Put Cops in High School Neighborhoods

In the last school year police were called 640 times to Madison’s four high schools. That’s an average of about 3.5 times a day or almost once per day to each school. According to a story in this morning’s Wisconsin State Journal the breakdown is 220 calls to East, 158 to La Follette, 170 to Memorial and 92 to West.

In addition to the raw numbers there were several serious and dangerous incidents. Two melees occurred outside of East, a student brought a loaded gun to La Follette and had to be subdued, and an autistic student was beaten by classmates. In another incident a teacher stood by (as he believed he was required to do by district policy) while his classroom erupted into a brawl. (And, by the way, the district has 141 teacher vacancies only weeks before the new school year begins, compared to just 30 at this same point in 2018.)

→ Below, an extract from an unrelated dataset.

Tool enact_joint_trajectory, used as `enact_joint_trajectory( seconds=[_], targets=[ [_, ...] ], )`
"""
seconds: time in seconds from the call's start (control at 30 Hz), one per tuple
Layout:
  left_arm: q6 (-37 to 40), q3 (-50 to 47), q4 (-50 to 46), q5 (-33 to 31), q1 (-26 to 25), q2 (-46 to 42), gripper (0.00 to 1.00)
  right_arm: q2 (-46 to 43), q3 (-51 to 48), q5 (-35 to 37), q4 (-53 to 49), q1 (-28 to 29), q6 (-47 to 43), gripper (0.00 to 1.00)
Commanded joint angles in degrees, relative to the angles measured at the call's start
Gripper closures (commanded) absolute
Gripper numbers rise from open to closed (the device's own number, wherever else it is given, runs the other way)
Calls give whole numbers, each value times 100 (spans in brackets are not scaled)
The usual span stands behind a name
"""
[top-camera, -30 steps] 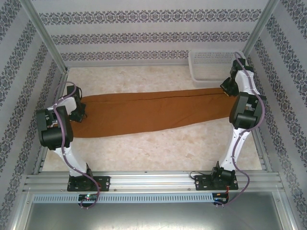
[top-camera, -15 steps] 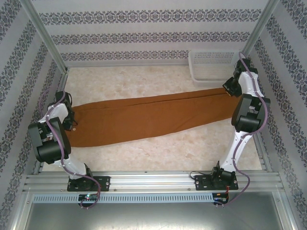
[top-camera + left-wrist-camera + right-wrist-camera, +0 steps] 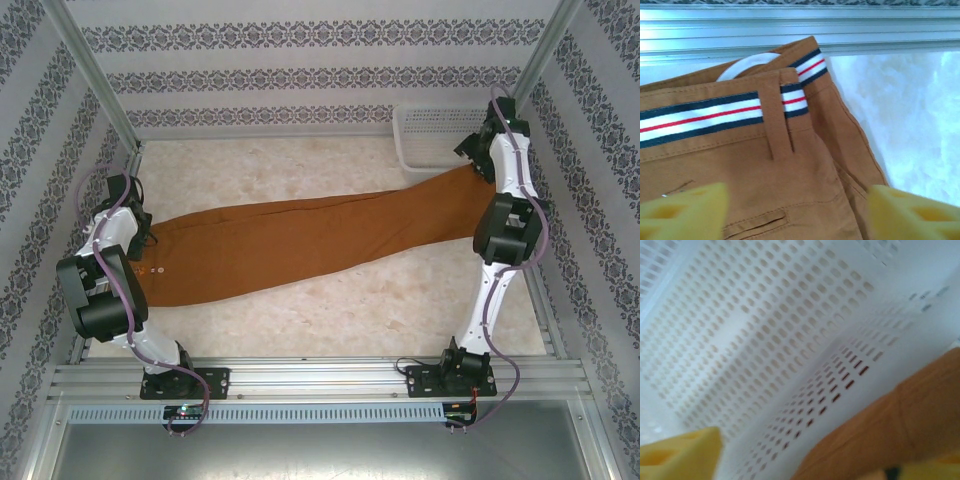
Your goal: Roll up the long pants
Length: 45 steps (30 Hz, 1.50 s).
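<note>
Top view: the long pants [image 3: 300,240] lie slantwise, from the left gripper [image 3: 145,235] at lower left to the right gripper [image 3: 470,152] by the white basket [image 3: 430,125]. Left wrist: fingers [image 3: 685,210] spread apart over the navy-white-red striped waistband [image 3: 700,117]. Right wrist: fingers [image 3: 680,450] spread apart, with the pants hem [image 3: 880,430] at lower right.

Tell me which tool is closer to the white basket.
Right. The right tool is by the basket's near right corner, at the pants' leg ends. The left tool is far off at the opposite end, over the waistband.

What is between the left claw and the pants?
Nothing visible. The left gripper is open right above the pants, by the striped waistband, with only cloth in front of it.
</note>
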Motion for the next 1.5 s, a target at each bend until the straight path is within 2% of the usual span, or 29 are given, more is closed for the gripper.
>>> enact_joint_trajectory(
  seconds=[0.0, 0.03, 0.1, 0.13, 0.17, 0.2, 0.23, 0.27, 0.33, 0.37, 0.43, 0.47, 0.7, 0.73, 0.77, 0.8, 0.83, 0.87, 0.97, 1.13, 1.23, 1.4, 1.47],
  targets=[
    [242, -12, 261, 295, 24, -294, 0, -239, -291, 349, -113, 69, -298, 6],
    [255, -24, 261, 353, 24, -334, 6, -372, -442, 374, -78, 59, -333, 8],
    [255, -44, 263, 445, -9, -450, 44, -733, -801, 399, 88, 44, -458, 13],
    [246, -63, 253, 443, -37, -497, 69, -945, -1034, 399, 209, 50, -531, 18],
    [250, -80, 253, 476, -64, -556, 97, -1128, -1239, 390, 304, 34, -597, 28],
    [271, -94, 272, 538, -90, -630, 100, -1333, -1463, 373, 433, 24, -664, 55],
    [268, -121, 285, 613, -108, -679, 100, -1528, -1675, 377, 507, 15, -721, 96],
    [234, -163, 303, 691, -150, -749, 100, -1682, -1823, 388, 524, 18, -748, 100],
    [169, -261, 380, 764, -270, -877, 100, -1982, -2153, 357, 617, 24, -838, 100],
    [163, -285, 401, 757, -363, -927, 100, -2133, -2326, 374, 674, 22, -862, 83],
    [171, -283, 402, 685, -512, -982, 100, -2359, -2628, 360, 855, 22, -1000, 22],
    [156, -270, 407, 665, -553, -980, 100, -2413, -2673, 429, 829, 28, -1023, 3],
    [145, -168, 328, 737, -631, -979, 95, -2676, -2934, 400, 674, -15, -1108, 3],
    [152, -183, 317, 733, -639, -1020, 95, -2744, -3028, 345, 670, -14, -1120, 8],
    [175, -199, 314, 739, -652, -1049, 96, -2837, -3152, 227, 712, -12, -1150, 20],
    [172, -219, 311, 751, -669, -1088, 100, -2953, -3353, 129, 769, -11, -1161, 54],
    [178, -254, 333, 797, -695, -1113, 100, -3056, -3534, 106, 832, 21, -1160, 91],
    [189, -309, 402, 898, -735, -1120, 100, -3172, -3754, 121, 870, 43, -1190, 100],
    [-5, -596, 582, 1112, -970, -1087, 100, -3275, -4191, 182, 898, 116, -1288, 100],
    [-541, -1073, 964, 1112, -1602, -640, 100, -3066, -4610, 191, 1034, 110, -1332, 100],
    [-688, -1054, 1063, 880, -1846, -196, 100, -2726, -4601, 162, 1036, 112, -1400, 100],
    [-643, -467, 571, 323, -1831, 697, 100, -2105, -4396, 301, 1014, 112, -1440, 100],
    [-562, -200, 423, 154, -1760, 971, 100, -1936, -4285, 308, 1007, 110, -1467, 97]
  ],
)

All this happened in the first full in-person school year without School Resource Officers, which had been assigned to the high schools for about three decades without incident. The School Board removed the officers in 2020, over the objections of the Police Chief but with the support of Mayor Satya Rhode-Conway.

Now, Police Chief Shon Barnes has proposed assigning a neighborhood officer to the areas around each of the schools. They would not be stationed inside of the schools, which was the objection offered so aggressively by the radical activist group Freedom, Inc.

In a sane world you’d think that the Superintendent, the Board, the Mayor and the City Council would rush to support Barnes’ proposal. But this is Madison, so you’d be wrong about that.

Chief Shon Barnes has made a sound proposal. Why can’t other officials just say “yes”?

In this morning’s story, written by Chris Rickert, the district spokesman, the Board members, the Mayor and the City Council President were noncommittal, had no comment or couldn’t be found. The district’s press guy, Tim LeMonds, was quick to distance the district from the proposal, making it clear that the request didn’t come from them.

Here’s a follow up question I have for LeMonds: Why the heck DIDN’T the district request this? And why is every responsible official terrified to give the obvious answer to the Chief’s request, which would be “Yes!”?

Unfortunately, I can answer that last question. The answer is that the hard-left has dreamed up ridiculous theories of race politics, and Madison pols, even those who know better, are afraid to speak against them. The ridiculous theory in this case is that having cops in (or now, I guess, even around) schools is somehow an example of oppression. Never mind that most of the SRO’s were women or people of color who provided fine role models. Never mind that in three decades there had never been an incident where they abused their authority. Never mind that the Police Chief himself is Black. Never mind that the cops are still in the schools everyday anyway, just not there when they might defuse a situation instead of responding to it. And never mind that there is a crisis of order and safety in our schools that demands action which goes beyond yet another committee studying more “root causes.”

The Chief is making a sound proposal here. Any public official who cares about the safety of our schools and who has an ounce of common sense will support it. And, I suppose I need to add to that, an ounce of courage as well.

Published by dave cieslewicz

Madison/Upper Peninsula based writer. Mayor of Madison, WI from 2003 to 2011.

3 thoughts on “Put Cops in High School Neighborhoods

  1. “And, I suppose I need to add to that, an ounce of courage as well.” (bolds/italics added)

    Clint Eastwood’s The Stranger to Sheriff Sam Shaw (Walter Barnes) in High Plains Drifter:

    The Only Problem You’ve Got Sheriff Is A Short Supply Of Guts.

    Like

  2. It’s just a bandaid anyway. How many cops you suppose they’ll need at Kaleem Caire’s school? I predict ZERO.

    Also predict Chief Barnes is soon to be fed up with Madison.